* RECORD SET *
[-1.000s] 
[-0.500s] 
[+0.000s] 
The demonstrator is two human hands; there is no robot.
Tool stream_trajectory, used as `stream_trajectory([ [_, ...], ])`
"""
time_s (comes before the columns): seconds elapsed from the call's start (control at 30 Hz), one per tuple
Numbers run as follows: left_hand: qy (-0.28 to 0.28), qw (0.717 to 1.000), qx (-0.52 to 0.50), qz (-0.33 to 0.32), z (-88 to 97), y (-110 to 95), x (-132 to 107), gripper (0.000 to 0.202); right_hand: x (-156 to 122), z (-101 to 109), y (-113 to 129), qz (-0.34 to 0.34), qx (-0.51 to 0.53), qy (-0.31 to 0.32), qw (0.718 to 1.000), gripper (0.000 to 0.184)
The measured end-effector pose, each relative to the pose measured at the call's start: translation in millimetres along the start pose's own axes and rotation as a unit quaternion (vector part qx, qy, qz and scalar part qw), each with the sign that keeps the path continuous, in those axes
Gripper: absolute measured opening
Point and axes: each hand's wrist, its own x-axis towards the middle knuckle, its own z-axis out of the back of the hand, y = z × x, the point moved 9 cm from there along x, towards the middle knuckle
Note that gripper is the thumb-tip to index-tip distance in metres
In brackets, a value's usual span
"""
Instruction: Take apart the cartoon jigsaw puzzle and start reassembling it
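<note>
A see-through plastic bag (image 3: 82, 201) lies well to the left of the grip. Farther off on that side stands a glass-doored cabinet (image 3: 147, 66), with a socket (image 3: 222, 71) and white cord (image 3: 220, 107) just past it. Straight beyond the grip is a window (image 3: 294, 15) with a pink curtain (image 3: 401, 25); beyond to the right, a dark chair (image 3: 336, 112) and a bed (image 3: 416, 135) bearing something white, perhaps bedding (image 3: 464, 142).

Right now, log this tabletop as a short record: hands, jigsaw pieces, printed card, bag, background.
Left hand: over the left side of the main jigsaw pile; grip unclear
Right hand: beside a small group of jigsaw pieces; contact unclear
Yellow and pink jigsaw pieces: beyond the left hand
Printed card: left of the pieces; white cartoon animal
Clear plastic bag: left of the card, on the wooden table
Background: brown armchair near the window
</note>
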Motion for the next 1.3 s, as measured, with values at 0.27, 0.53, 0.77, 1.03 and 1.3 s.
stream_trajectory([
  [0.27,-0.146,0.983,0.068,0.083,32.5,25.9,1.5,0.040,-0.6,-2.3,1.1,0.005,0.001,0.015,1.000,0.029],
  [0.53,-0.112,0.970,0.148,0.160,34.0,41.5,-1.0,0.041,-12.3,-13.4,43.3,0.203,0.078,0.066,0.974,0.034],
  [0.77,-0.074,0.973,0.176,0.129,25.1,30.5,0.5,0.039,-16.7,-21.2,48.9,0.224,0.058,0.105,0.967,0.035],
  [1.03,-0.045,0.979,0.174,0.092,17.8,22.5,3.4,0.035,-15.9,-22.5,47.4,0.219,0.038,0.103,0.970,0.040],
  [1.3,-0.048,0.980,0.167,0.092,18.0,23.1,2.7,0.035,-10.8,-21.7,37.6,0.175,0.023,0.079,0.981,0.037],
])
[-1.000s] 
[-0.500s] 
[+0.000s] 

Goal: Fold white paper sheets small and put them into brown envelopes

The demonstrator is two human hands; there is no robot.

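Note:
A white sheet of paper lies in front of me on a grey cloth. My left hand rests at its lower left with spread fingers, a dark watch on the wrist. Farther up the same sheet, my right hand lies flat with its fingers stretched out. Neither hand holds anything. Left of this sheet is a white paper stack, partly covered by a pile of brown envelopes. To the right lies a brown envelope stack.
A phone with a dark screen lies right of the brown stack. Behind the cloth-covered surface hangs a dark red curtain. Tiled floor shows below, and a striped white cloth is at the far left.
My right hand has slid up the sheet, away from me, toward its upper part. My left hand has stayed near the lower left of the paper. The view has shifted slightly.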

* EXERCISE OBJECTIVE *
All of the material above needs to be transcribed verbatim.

* ANSWER SECTION *
[-1.000s] 
[-0.500s] 
[+0.000s] 
The demonstrator is two human hands; there is no robot.
Tool stream_trajectory, used as `stream_trajectory([ [_, ...], ])`
"""
time_s (comes before the columns): seconds elapsed from the call's start (control at 30 Hz), one per tuple
Numbers run as follows: left_hand: qy (-0.28 to 0.28), qw (0.717 to 1.000), qx (-0.52 to 0.50), qz (-0.33 to 0.32), z (-88 to 97), y (-110 to 95), x (-132 to 107), gripper (0.000 to 0.202); right_hand: x (-156 to 122), z (-101 to 109), y (-113 to 129), qz (-0.34 to 0.34), qx (-0.51 to 0.53), qy (-0.31 to 0.32), qw (0.718 to 1.000), gripper (0.000 to 0.184)
The measured end-effector pose, each relative to the pose measured at the call's start: translation in millimetres along the start pose's own axes and rotation as a unit quaternion (vector part qx, qy, qz and scalar part qw), each with the sign that keeps the path continuous, in those axes
Gripper: absolute measured opening
Point and axes: each hand's wrist, its own x-axis towards the middle knuckle, its own z-axis out of the back of the hand, y = z × x, the point moved 9 cm from there along x, towards the middle knuckle
Note that gripper is the thumb-tip to index-tip distance in metres
In brackets, a value's usual span
"""
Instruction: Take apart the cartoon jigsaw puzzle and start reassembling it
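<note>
A see-through plastic bag (image 3: 82, 201) lies well to the left of the grip. Farther off on that side stands a glass-doored cabinet (image 3: 147, 66), with a socket (image 3: 222, 71) and white cord (image 3: 220, 107) just past it. Straight beyond the grip is a window (image 3: 294, 15) with a pink curtain (image 3: 401, 25); beyond to the right, a dark chair (image 3: 336, 112) and a bed (image 3: 416, 135) bearing something white, perhaps bedding (image 3: 464, 142).

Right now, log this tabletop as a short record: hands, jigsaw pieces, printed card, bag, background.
Left hand: over the left side of the main jigsaw pile; grip unclear
Right hand: beside a small group of jigsaw pieces; contact unclear
Yellow and pink jigsaw pieces: beyond the left hand
Printed card: left of the pieces; white cartoon animal
Clear plastic bag: left of the card, on the wooden table
Background: brown armchair near the window
</note>
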Motion for the next 1.3 s, as measured, with values at 0.27, 0.53, 0.77, 1.03 and 1.3 s.
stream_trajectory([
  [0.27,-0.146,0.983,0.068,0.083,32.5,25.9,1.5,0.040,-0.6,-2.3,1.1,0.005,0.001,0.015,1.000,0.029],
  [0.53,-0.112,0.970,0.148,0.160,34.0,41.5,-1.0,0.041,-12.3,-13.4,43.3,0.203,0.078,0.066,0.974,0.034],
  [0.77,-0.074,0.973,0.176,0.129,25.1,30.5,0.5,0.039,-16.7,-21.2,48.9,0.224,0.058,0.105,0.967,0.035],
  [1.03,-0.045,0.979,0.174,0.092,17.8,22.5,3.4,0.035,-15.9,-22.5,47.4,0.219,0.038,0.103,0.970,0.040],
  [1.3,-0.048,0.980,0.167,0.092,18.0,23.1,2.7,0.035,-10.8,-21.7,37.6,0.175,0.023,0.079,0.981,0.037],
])
[-1.000s] 
[-0.500s] 
[+0.000s] 

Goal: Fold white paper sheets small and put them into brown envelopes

The demonstrator is two human hands; there is no robot.

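Note:
A white sheet of paper lies in front of me on a grey cloth. My left hand rests at its lower left with spread fingers, a dark watch on the wrist. Farther up the same sheet, my right hand lies flat with its fingers stretched out. Neither hand holds anything. Left of this sheet is a white paper stack, partly covered by a pile of brown envelopes. To the right lies a brown envelope stack.
A phone with a dark screen lies right of the brown stack. Behind the cloth-covered surface hangs a dark red curtain. Tiled floor shows below, and a striped white cloth is at the far left.
My right hand has slid up the sheet, away from me, toward its upper part. My left hand has stayed near the lower left of the paper. The view has shifted slightly.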

Nothing else is left to add to this answer.